Оценить:
 Рейтинг: 0

Обрывки памяти. Рассказы о войне

Год написания книги
2016
<< 1 2 3 4 5 6 7 ... 9 >>
На страницу:
3 из 9
Настройки чтения
Размер шрифта
Высота строк
Поля

– Куда дура?! – крикнул ему боец с полуседыми усами. Видимо ему принадлежала рука, сдернувшая Литвинова на дно траншеи. – На голом месте быстрее уложат!

Литвинов побежал по окопу вслед за другими, но в это время вражеская цепь, что до этого пряталась в их передней линии, преодолела пространство, разделявшее эти два рубежа советской обороны. На голову Литвинову свалился немец и опрокинул его. Враг занес над поверженным русским солдатом свой карабин, с примкнутым широким штыком, но в ту же секунду на его шлем обрушился музейный кистень, принадлежавший лет триста тому назад какому-то волжскому ушкуйнику. Раздался резкий звон, но ощутимого урона этот удар, видимо, не принес. Немец забыл, что хотел пригвоздить Литвинова к земле и переключился на обладателя кистеня. Тот, в свою очередь, не дал немцу даже обернуться. Второй удар пришелся в нижнюю челюсть немца и сопровождался хрустящим звуком. Немец выронил оружие и схватился за искалеченное лицо.

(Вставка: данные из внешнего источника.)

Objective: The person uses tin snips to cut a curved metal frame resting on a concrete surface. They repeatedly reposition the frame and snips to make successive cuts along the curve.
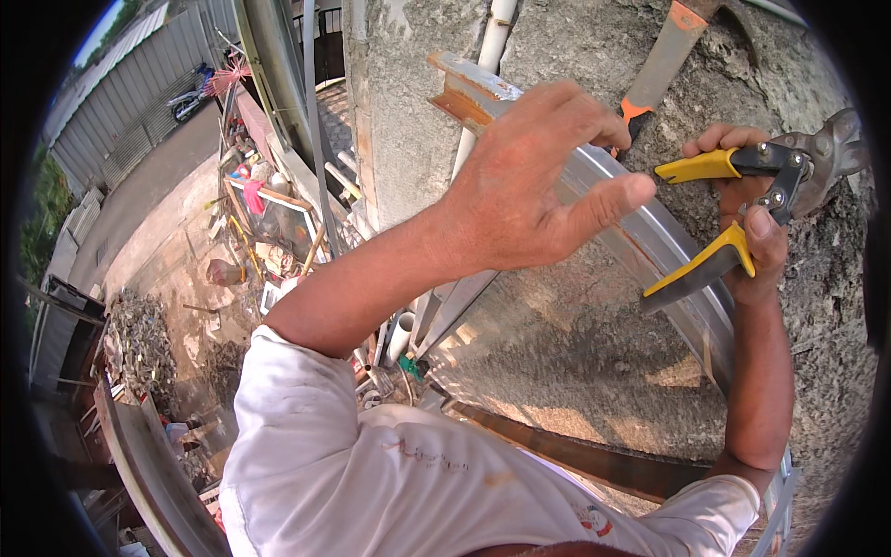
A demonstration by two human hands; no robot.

Ополченец с зажатым в руке кистенем побежал выручать еще кого-то. В траншее уже не было свободного места от заполонивших ее, борющихся фигур. Все прибывавшие с правого фланга немцы не могли стрелять, так как противники жутко перемешались. Литвинов вскочил на ноги и нос к носу столкнулся с новым врагом. Он только что выстрелил в кого-то и передергивал затвор. Выросший перед ним Литвинов не дал ему этого сделать. Русский солдат ухватил немецкую винтовку за ствол и пригнул к земле. Враг бросил свой «маузер» и ухватил Литвинова за грудки. Пару раз, обрушив Литвинова на стенки траншеи, немец хотел сделать это и в третий раз, но спина русского солдата не встретила никакого препятствия, а провалилась в дверной проем землянки. Потеряв равновесие, следом за Литвиновым туда впорхнул и немец. Борьба продолжилась внутри. Не вставая на ноги, противники норовили вцепиться друг другу в горло. Литвинову, наконец, это удалось, он даже почувствовал под пальцами цепочку от именного солдатского жетона своего врага.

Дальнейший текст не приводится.